# Show off Your Tattoos!



## monkE (Aug 4, 2010)

OK mortava, this one is for you! 
Here's a place for all of you to show off your collection of body art to the rest of the aquaholics on here. Tattoos, piercings, whatever you have, here's a place to show it off. Be careful with some of those piercing pictures though because this is a family site! 
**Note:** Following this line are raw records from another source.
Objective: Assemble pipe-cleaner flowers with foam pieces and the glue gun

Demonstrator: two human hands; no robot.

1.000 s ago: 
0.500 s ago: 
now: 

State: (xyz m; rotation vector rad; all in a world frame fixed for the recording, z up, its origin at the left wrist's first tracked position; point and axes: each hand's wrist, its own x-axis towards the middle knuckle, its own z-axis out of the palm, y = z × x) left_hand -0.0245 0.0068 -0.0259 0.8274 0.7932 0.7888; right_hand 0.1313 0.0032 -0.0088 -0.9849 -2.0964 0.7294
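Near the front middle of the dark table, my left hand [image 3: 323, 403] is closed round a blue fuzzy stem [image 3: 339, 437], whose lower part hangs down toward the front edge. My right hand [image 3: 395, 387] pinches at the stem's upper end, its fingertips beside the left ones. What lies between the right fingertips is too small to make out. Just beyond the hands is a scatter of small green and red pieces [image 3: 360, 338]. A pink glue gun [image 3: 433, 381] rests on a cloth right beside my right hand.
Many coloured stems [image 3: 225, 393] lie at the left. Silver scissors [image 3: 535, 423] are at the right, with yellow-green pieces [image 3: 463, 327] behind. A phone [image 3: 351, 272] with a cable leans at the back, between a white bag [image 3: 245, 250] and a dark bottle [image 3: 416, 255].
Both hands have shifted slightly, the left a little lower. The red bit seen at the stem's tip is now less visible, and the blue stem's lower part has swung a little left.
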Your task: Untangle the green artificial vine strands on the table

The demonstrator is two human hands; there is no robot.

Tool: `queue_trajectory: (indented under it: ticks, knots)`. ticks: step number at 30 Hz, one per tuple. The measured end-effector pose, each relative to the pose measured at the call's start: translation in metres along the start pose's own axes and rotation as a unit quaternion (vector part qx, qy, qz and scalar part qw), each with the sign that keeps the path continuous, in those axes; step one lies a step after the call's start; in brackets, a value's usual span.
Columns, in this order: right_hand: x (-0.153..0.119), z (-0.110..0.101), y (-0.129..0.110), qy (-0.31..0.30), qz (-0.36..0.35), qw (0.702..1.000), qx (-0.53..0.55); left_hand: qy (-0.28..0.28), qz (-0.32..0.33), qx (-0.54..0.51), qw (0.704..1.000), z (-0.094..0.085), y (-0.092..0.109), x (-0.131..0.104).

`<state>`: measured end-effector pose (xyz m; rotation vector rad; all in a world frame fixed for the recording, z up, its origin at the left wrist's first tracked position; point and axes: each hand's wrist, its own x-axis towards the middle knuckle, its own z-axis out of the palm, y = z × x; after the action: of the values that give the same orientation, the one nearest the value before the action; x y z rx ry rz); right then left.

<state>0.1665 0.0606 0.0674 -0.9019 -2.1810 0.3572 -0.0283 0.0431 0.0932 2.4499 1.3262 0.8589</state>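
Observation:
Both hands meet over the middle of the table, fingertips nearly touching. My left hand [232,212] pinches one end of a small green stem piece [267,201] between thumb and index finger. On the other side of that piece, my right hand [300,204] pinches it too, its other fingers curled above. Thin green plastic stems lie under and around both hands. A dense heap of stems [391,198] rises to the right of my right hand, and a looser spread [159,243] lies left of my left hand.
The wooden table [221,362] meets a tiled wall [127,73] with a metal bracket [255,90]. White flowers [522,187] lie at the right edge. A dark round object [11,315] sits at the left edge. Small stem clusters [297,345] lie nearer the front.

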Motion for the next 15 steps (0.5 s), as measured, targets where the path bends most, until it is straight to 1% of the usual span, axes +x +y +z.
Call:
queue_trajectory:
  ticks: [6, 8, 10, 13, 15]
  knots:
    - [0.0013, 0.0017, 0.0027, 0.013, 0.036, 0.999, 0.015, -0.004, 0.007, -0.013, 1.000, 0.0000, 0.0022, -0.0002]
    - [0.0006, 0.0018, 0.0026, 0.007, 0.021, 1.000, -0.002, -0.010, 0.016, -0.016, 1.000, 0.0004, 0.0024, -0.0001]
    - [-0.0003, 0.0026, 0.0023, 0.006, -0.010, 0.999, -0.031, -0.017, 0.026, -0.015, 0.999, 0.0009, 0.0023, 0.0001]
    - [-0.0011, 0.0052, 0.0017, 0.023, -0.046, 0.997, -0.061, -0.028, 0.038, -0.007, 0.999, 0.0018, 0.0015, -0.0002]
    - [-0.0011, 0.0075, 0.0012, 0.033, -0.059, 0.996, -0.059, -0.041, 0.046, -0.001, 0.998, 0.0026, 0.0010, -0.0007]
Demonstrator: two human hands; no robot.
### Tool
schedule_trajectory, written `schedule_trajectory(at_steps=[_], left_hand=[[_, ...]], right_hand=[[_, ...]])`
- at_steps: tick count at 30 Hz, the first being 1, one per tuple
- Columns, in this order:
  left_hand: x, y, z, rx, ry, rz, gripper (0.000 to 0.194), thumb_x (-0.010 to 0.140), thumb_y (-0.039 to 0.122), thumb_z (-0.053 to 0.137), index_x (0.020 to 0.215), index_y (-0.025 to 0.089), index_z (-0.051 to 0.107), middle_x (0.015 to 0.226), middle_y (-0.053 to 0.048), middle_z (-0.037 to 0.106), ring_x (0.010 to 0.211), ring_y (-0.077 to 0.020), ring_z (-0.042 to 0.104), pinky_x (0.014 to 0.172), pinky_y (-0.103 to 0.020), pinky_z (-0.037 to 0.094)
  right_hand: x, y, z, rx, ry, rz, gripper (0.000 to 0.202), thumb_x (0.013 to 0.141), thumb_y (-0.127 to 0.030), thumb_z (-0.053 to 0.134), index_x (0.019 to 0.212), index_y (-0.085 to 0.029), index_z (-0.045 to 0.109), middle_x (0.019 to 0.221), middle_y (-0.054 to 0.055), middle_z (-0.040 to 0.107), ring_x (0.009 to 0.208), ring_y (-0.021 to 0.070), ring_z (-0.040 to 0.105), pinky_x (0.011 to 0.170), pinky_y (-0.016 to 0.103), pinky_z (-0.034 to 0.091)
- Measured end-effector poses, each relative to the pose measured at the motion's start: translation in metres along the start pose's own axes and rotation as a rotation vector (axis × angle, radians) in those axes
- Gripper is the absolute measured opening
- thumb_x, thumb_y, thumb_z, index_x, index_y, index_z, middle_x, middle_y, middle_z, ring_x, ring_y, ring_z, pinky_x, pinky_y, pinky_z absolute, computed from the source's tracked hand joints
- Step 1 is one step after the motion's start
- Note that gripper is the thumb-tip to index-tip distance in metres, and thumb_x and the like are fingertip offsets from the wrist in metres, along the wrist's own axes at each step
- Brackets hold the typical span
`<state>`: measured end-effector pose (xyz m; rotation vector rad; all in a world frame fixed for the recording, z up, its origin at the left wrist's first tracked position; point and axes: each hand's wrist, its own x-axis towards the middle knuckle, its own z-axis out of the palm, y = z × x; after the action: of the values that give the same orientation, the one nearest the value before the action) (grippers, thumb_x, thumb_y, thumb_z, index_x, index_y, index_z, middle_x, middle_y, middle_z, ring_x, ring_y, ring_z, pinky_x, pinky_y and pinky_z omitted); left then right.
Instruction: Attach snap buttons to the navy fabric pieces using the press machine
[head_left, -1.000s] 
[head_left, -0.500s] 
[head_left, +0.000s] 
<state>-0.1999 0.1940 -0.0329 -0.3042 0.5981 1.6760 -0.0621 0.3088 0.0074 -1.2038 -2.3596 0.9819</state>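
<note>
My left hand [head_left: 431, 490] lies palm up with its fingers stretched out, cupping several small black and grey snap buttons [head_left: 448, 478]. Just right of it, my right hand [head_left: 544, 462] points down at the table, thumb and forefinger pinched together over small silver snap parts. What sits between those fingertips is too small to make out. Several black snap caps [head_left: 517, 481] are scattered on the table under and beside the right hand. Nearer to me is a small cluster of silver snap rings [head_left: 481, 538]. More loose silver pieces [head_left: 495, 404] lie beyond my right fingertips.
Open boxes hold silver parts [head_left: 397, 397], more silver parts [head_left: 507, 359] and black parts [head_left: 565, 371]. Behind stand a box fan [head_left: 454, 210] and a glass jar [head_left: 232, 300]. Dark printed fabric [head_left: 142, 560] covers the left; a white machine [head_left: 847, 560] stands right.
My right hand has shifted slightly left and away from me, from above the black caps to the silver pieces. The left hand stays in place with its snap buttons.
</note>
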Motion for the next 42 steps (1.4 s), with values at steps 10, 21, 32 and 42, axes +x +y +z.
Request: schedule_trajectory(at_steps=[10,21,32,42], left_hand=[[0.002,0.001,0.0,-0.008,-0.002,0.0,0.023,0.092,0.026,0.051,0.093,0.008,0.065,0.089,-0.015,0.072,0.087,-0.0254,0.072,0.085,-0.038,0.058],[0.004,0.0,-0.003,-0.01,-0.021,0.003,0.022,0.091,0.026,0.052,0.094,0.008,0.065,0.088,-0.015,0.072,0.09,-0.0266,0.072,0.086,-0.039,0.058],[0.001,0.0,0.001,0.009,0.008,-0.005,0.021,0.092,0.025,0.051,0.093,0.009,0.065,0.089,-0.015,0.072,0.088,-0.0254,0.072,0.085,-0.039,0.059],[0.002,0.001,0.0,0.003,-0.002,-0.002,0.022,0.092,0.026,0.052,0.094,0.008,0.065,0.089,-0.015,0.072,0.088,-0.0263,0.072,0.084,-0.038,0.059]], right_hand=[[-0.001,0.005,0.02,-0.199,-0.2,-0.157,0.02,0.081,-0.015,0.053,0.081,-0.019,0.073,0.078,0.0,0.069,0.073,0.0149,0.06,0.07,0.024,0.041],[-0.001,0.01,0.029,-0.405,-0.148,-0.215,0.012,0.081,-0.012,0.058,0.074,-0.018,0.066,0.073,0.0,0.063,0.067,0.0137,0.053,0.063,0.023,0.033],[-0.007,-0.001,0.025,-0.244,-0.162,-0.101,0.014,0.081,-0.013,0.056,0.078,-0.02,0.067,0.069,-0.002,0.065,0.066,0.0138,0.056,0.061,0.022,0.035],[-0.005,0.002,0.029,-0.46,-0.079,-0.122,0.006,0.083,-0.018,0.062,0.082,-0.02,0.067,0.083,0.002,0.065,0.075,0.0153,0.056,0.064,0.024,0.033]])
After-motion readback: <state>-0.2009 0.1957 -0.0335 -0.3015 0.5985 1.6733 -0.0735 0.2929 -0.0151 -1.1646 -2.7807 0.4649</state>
I've only got two at the moment - this flag i got done in Victoria and later added the feathers at Fat City Tattoo in New West. 
This is pretty straight forward, my heritage. Italian and Native Canadian









Can't wait to see all of yours!


----------



## mortava (Apr 24, 2010)

Haha, you beat me to it! 
Here are my tattoos currently:

Moth 1 & Moth 2
(Cecropia moth, Luna moth)









Chickadee (for my late grandmother):



















Snake/branch/cherry blossoms:

In progress:









Fin!:


----------



## monkE (Aug 4, 2010)

wow those are all spectacular! Amazing use of colour!!!! Thanks for posting


----------



## hdrob (Dec 6, 2010)

Here's mine right after I got it done a year and a half ago.


----------



## katienaha (May 9, 2010)

All these pics were taken the day it was done, just more than 5 years ago.


----------



## monkE (Aug 4, 2010)

wow katienaha that looks great! I work at a place called Galleon Marine in Richmond and we could actually use your Tattoo as a logo! lol


----------



## monkE (Aug 4, 2010)

hdrob, you must have a hotrod!


----------



## bingerz (Mar 3, 2011)

mortava, who did your ink? looks awesome! did you draw them pieces yourself? ive been looking to get some done for a while now. something for my grandfather. even though he passed away like 10 years ago, it's always been on the back of my mind. i have a few ideas...but haven't roughed anything out.


----------



## big_bubba_B (Apr 25, 2010)

my three


----------



## hdrob (Dec 6, 2010)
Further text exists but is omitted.